» ACTIVITY: Produce a perfect copy of the listing, matching each line.

DATA SEGMENT below:

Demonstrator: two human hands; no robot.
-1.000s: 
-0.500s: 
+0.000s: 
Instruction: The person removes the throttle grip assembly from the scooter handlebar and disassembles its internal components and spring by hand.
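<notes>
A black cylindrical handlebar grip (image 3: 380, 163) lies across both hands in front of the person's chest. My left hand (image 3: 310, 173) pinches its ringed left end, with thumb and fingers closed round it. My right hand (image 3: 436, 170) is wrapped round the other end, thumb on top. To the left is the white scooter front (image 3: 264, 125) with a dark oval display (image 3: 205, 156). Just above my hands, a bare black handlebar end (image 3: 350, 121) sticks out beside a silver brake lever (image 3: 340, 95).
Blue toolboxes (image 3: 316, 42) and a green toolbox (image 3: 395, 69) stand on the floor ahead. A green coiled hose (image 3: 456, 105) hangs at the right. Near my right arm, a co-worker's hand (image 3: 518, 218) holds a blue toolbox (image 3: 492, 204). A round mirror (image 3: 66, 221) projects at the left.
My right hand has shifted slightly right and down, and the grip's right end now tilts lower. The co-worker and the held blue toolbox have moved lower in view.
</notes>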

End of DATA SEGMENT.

» RESPONSE:
Demonstrator: two human hands; no robot.
-1.000s: 
-0.500s: 
+0.000s: 
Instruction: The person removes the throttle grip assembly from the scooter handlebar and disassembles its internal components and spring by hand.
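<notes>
A black cylindrical handlebar grip (image 3: 380, 163) lies across both hands in front of the person's chest. My left hand (image 3: 310, 173) pinches its ringed left end, with thumb and fingers closed round it. My right hand (image 3: 436, 170) is wrapped round the other end, thumb on top. To the left is the white scooter front (image 3: 264, 125) with a dark oval display (image 3: 205, 156). Just above my hands, a bare black handlebar end (image 3: 350, 121) sticks out beside a silver brake lever (image 3: 340, 95).
Blue toolboxes (image 3: 316, 42) and a green toolbox (image 3: 395, 69) stand on the floor ahead. A green coiled hose (image 3: 456, 105) hangs at the right. Near my right arm, a co-worker's hand (image 3: 518, 218) holds a blue toolbox (image 3: 492, 204). A round mirror (image 3: 66, 221) projects at the left.
My right hand has shifted slightly right and down, and the grip's right end now tilts lower. The co-worker and the held blue toolbox have moved lower in view.
</notes>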

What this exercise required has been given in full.